“Done.” She glanced at her watch. An appointment? Or done with me? “Well, it was good speaking with you, Detective.”
Done with me.
“Call me Jagg, for the tenth time. And keep your eye out for a blue sedan.”
I took another glance at my soul-brother.
“Have a good day, Miss Harper.” I turned into three pairs of beady eyes and three wagging tails. I dipped my chin. “Tango. Athena. Max.”
I felt Sunny’s eyes boring into my back as I started down the river bank.
I turned, catching her stare.
“Hey, Sunny?”
Her brows arched.
“You might want to move those wind chimes you’ve got hanging above your truck. Hate to have anything happen to that beauty. And that reminds me, I have one more question to ask you. What church do you go to?”
I watched her wheels start to turn. “Religion isn’t confined between four walls.”
“Or within the three knots of the triquetra symbols you’ve got hanging from those chimes.”
“You’re observant, Detective.”
“Jagg. Eleven. And it’s the job. What’s with the triquetra?”
“Why don’t you just come out and ask me if I’m a witch?”
“Are you a witch, Miss Harper?”
“Sunny. And no.”
“Do you practice Wicca?”
“What does this have to do with anything?”
“Gathering facts.”
“The triquetra symbol represents life, death, and rebirth—and protection.”

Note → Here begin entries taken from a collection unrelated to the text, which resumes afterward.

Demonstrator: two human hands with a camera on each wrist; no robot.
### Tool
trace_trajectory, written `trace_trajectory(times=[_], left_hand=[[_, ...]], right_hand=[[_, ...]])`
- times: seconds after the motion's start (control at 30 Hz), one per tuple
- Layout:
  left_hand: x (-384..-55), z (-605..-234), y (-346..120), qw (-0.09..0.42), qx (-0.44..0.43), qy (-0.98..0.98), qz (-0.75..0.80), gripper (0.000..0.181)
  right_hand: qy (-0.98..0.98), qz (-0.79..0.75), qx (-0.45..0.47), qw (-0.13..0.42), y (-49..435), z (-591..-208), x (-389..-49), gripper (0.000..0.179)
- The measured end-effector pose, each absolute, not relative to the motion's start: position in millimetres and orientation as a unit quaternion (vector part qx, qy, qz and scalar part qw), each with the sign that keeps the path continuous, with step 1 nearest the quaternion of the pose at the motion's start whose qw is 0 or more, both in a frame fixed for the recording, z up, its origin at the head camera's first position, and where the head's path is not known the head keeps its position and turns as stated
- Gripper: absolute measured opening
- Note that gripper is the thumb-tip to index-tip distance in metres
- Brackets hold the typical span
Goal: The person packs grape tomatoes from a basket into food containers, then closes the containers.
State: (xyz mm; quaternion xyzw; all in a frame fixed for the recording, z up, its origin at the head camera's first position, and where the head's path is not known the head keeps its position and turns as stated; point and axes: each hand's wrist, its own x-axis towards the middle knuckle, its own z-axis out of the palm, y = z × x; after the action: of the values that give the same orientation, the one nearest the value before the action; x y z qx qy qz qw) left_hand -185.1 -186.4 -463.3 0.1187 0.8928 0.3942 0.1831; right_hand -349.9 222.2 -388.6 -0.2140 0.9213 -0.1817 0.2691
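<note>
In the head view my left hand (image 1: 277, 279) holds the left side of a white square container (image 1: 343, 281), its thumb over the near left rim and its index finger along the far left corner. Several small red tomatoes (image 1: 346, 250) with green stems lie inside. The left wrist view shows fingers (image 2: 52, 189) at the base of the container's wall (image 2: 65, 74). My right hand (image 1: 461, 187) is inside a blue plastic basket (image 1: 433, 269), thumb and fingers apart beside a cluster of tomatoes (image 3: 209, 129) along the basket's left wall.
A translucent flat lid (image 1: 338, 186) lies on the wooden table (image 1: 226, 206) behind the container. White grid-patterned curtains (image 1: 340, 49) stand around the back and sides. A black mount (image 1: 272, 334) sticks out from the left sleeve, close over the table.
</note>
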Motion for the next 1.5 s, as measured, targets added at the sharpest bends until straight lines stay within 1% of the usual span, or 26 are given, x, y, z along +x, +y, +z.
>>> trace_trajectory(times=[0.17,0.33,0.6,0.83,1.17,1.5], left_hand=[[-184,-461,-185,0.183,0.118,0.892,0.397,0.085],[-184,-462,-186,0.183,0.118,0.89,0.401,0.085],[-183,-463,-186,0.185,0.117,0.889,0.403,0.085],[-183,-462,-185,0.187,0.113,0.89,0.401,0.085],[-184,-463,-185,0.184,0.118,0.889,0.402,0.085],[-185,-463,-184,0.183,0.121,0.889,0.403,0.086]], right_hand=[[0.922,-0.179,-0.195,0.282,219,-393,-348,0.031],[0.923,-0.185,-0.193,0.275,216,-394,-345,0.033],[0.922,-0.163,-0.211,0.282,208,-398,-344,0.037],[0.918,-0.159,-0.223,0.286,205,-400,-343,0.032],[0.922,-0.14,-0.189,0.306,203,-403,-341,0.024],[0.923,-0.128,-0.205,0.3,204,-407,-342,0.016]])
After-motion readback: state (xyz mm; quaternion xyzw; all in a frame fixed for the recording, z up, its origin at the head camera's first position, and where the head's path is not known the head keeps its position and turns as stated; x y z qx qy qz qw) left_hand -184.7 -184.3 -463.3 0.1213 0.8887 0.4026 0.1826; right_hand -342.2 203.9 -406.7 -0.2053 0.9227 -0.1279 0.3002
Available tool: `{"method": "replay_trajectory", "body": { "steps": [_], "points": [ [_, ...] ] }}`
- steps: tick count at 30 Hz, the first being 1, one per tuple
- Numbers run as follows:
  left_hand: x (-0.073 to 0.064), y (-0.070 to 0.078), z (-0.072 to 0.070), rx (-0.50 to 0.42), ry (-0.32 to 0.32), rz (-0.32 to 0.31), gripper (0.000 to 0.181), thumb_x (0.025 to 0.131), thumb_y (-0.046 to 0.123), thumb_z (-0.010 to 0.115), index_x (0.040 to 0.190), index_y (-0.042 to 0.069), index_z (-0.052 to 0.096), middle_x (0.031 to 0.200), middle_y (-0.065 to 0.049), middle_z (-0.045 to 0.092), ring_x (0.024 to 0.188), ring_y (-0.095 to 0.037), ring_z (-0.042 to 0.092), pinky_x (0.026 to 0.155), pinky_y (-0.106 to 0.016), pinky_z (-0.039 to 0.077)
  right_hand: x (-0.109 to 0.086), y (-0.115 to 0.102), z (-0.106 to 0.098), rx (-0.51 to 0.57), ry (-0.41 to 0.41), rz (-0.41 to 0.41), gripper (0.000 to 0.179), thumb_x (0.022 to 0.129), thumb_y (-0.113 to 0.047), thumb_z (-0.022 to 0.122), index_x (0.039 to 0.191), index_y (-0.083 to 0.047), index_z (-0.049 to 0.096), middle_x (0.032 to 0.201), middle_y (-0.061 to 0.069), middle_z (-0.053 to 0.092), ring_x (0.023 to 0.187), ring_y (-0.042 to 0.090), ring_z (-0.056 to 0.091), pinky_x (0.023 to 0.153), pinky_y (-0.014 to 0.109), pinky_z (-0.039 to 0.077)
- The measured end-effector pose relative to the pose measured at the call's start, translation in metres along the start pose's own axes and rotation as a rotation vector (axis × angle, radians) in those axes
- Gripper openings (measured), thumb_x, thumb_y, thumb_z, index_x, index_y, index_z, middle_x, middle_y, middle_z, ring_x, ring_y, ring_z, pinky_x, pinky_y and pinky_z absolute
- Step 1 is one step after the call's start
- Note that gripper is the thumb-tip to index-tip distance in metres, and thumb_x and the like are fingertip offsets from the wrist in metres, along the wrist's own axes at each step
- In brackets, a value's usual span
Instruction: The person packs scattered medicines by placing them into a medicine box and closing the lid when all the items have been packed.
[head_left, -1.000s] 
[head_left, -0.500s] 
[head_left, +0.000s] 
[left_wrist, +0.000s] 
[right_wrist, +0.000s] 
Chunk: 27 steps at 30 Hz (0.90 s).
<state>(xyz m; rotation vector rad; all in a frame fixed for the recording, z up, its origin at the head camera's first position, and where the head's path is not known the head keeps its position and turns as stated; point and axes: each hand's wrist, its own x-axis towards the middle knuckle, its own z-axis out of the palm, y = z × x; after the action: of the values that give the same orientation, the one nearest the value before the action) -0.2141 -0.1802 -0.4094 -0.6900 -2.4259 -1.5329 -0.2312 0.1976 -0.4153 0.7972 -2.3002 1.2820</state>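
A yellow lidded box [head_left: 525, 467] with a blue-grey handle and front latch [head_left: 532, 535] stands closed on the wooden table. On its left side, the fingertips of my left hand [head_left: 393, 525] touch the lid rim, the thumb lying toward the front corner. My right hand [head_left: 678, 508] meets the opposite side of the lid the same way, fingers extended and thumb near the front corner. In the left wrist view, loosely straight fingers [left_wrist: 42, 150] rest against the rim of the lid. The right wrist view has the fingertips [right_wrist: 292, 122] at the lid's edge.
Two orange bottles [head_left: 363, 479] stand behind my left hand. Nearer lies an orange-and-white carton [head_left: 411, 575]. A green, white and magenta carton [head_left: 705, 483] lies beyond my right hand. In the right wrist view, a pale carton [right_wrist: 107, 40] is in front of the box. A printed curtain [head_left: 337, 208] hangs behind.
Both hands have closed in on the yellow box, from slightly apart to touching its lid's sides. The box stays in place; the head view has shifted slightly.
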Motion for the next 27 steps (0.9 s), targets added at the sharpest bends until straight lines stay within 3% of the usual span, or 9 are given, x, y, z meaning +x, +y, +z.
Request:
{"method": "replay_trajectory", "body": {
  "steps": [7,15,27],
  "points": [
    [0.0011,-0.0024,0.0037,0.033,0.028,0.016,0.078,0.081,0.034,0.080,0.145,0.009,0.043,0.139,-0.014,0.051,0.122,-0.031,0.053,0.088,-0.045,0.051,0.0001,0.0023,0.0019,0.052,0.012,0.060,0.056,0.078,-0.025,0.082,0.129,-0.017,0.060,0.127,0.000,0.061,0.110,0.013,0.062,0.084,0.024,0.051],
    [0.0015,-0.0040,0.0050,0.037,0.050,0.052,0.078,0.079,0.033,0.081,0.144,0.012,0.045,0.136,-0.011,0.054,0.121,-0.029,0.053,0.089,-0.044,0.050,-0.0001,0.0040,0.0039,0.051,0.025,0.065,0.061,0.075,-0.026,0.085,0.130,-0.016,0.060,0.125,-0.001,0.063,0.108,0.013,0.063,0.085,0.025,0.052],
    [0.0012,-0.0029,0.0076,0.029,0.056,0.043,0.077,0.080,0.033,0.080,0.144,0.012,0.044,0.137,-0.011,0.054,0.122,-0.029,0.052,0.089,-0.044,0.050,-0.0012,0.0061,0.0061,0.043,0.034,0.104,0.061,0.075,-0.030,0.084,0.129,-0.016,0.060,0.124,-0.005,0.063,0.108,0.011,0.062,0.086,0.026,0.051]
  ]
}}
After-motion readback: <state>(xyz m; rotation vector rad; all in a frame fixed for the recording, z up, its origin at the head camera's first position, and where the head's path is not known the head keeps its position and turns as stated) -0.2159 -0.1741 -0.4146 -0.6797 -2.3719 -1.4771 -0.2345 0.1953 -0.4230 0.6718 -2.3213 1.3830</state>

“It also represents the Wiccan Triple Goddess and the interconnected parts of human existence, as practiced in witchcraft.”
She narrowed her eyes in a way that reminded me of the moment after I tackled her in the park.
I smiled. “Just looking out for that Chevy. Love to take it for a spin sometime.”
“I’ll bet you would. Good day, Detective.”
I turned, her obedient soldiers watching my every step.
17
Jagg
The rest of the morning was spent visiting used car dealerships inquiring about blue, four-door sedans, leaving three more voicemails with Briana Morgan of Harold and Associates, leaving two with Arlo Harper, who was also avoiding my calls, and then working my other cases I’d let drop over the last twenty-four hours. This last fact emphasized by the nineteen voicemails I had when I finally got back to the station, at three in the afternoon. The temperature had hit a sweltering ninety-five by noon, and the feels-like temp well past one-hundred. As suspected, air conditioners were breaking all over town, causing a spike in nine-one-one calls and two fist fights at the local HVAC company. Tempers were running short.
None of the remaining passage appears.